* [About this task]
In the listing below, find each line containing "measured" and report it.

* [Data shown]
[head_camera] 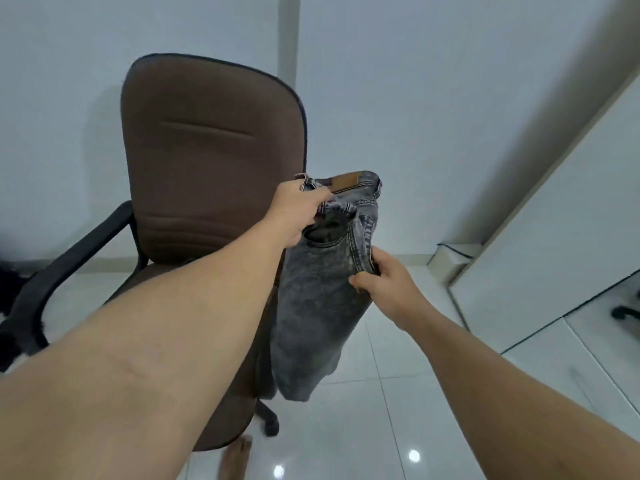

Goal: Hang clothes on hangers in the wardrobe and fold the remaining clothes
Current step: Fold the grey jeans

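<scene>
A pair of grey washed jeans (318, 306) with a brown leather waistband patch hangs in the air in front of me, folded lengthwise. My left hand (298, 213) grips the waistband at its top left. Lower down, my right hand (381, 278) pinches the right side seam below the pocket. The legs hang down beside the chair seat, and their lower ends are folded up out of sight. No hanger or wardrobe interior is visible.
A brown office chair (207, 150) with black armrests stands just behind and left of the jeans. A white wardrobe door (561, 237) with a mirror panel runs along the right. Glossy white floor tiles (363, 427) lie below. Something dark lies at the left edge (10, 282).
</scene>
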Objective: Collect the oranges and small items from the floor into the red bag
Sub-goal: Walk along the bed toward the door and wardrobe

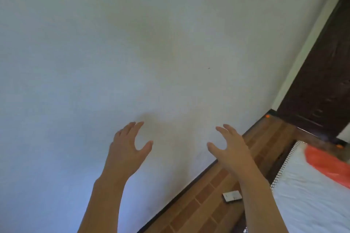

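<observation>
No writing can be read anywhere; the small white card (232,196) on the brick-patterned floor (204,195) near the wall (132,43) is too blurred to make out. The red bag (329,164) lies on a white bed (310,195) at the right, and its contents cannot be seen. One orange (267,116) sits on the floor by the dark door (325,73), another (339,146) beyond the bed's far corner. The left hand (130,147) and right hand (232,149) are raised in front of the wall, fingers spread and loosely bent, holding nothing.
</observation>
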A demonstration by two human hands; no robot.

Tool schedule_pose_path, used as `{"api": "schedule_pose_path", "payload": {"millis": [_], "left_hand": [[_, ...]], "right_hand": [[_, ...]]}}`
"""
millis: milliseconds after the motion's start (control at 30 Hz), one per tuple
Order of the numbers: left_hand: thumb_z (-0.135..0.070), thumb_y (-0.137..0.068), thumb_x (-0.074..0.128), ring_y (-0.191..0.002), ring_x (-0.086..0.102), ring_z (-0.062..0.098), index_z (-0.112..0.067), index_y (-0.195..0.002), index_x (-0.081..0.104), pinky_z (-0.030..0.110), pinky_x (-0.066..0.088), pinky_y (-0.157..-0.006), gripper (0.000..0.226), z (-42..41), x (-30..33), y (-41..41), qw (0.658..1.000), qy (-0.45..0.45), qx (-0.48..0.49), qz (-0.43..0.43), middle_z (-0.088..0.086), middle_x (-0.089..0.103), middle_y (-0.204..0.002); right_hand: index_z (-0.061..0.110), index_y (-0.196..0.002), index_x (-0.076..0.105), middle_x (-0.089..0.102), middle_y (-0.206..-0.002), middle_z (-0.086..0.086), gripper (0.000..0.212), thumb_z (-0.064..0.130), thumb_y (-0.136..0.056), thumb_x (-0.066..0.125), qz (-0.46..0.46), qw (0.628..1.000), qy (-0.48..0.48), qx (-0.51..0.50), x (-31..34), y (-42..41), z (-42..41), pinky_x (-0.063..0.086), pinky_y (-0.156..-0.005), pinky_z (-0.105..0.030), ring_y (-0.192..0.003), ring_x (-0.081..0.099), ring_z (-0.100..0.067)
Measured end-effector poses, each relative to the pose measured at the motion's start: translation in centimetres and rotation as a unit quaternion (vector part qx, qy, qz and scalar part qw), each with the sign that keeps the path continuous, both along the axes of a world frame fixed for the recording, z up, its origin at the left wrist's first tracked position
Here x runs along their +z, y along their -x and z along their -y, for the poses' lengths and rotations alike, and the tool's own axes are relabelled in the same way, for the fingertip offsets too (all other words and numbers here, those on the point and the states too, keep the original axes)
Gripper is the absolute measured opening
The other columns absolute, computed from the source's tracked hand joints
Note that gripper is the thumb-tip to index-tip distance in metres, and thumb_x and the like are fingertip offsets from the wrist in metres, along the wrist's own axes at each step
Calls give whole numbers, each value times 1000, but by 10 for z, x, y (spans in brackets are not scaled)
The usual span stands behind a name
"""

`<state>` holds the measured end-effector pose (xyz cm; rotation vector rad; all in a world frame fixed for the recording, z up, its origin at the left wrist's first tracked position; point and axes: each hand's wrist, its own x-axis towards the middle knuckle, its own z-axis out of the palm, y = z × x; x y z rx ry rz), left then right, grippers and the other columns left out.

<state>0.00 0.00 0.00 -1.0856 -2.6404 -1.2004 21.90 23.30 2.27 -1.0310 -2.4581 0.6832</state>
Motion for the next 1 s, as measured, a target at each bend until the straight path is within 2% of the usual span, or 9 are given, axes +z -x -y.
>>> {"api": "schedule_pose_path", "payload": {"millis": [267,733,1000], "left_hand": [[-53,-91,67,-146,33,17,-37,-151,46,47,40,-115,66,-27,-18,26,999,32,26,-6,-11,42,-158],[-48,-96,63,-144,38,18,-32,-150,49,42,42,-113,58,-265,4,19,981,140,-87,-98,-9,46,-155],[-49,-97,62,-144,35,19,-32,-150,48,41,40,-114,58,-371,0,-3,962,176,-170,-123,-9,44,-156]], "right_hand": [[40,-153,41,20,-169,16,69,67,-91,57,44,998,-1,42,-22,46,-44,32,-122,-53,-155,21,-16],[39,-153,42,23,-169,12,69,71,-93,54,-1,995,75,-59,-61,6,-226,25,-122,-52,-155,23,-20],[42,-151,42,25,-169,11,73,78,-88,51,-29,986,99,-130,-87,-34,-293,26,-121,-58,-155,26,-24]]}}
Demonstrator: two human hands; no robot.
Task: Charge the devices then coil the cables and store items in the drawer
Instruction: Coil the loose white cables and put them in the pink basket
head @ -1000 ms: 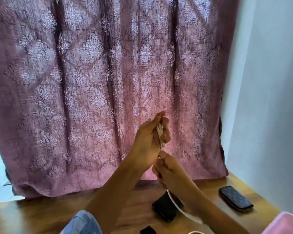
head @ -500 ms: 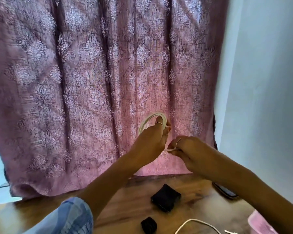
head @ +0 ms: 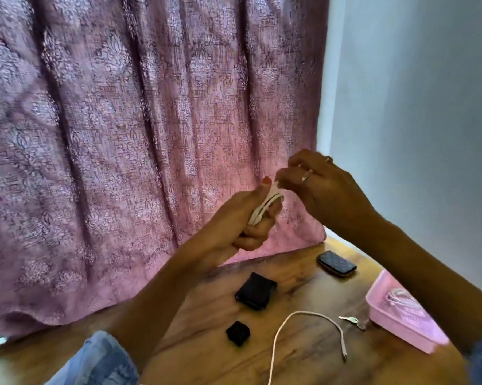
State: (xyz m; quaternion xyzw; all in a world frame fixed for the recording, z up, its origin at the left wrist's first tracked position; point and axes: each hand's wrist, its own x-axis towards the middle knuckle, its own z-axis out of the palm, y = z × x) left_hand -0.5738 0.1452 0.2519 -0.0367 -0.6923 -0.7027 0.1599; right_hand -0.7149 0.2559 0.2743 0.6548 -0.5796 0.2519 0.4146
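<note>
My left hand [head: 242, 220] is raised in front of the curtain and closed around a coiled white cable [head: 265, 207], thumb on top. My right hand [head: 317, 187] is just right of it, fingertips pinching the top of the coil. On the wooden table [head: 206, 351] below lie a second white cable [head: 303, 318] in a loose arch, a black square device [head: 256, 294], a small black adapter [head: 237, 332] and a dark phone [head: 336, 263] at the back right.
A pink plastic tray [head: 395, 323] stands at the table's right edge with a white cable inside. A small key [head: 351, 319] lies beside the tray. A patterned pink curtain [head: 151, 134] hangs behind the table, and a pale wall [head: 414, 107] is on the right.
The cable went from a round loop held up by my left hand to a flattened bundle gripped in it. My right hand rose to the top of the coil. The view tilted down.
</note>
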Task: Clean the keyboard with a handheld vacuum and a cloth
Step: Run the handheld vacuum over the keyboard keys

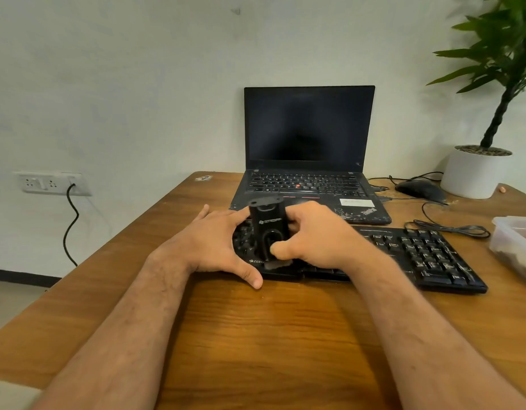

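Wooden desk (pixel 256 329) at frame centre: one keyboard (pixel 418 255) is steadied by the spread, flat left hand (pixel 214 247); one vacuum (pixel 269 232) is gripped by the closed right hand (pixel 312 235)

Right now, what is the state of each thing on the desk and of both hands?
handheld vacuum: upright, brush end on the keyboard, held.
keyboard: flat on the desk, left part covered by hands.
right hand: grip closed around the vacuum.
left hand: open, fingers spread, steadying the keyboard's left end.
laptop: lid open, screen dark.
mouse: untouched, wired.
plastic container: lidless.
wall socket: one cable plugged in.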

* [Written response]
Measured end-effector poses, each relative to the pose measured at the motion's start: translation in centimetres and rotation as a unit quaternion (vector part qx, qy, qz and scalar part qw), each with the sign that keeps the path continuous, both along the axes of a world frame fixed for the recording, z up, its origin at the left wrist's first tracked position
Gripper is the absolute measured opening
`<state>` holds the measured end-effector pose (xyz cm; rotation vector rad; all in a world frame fixed for the recording, z up, its origin at the left wrist's first tracked position; point and axes: each hand's wrist, its own x-axis towards the middle knuckle, its own z-axis out of the palm, y = z × x; x y z rx ry rz), left then right, grippers and the other columns left out.
Motion for the next 1 s, as measured, a target at each bend until the straight path is within 2% of the usual span, or 9 are given, axes +z -x -y.

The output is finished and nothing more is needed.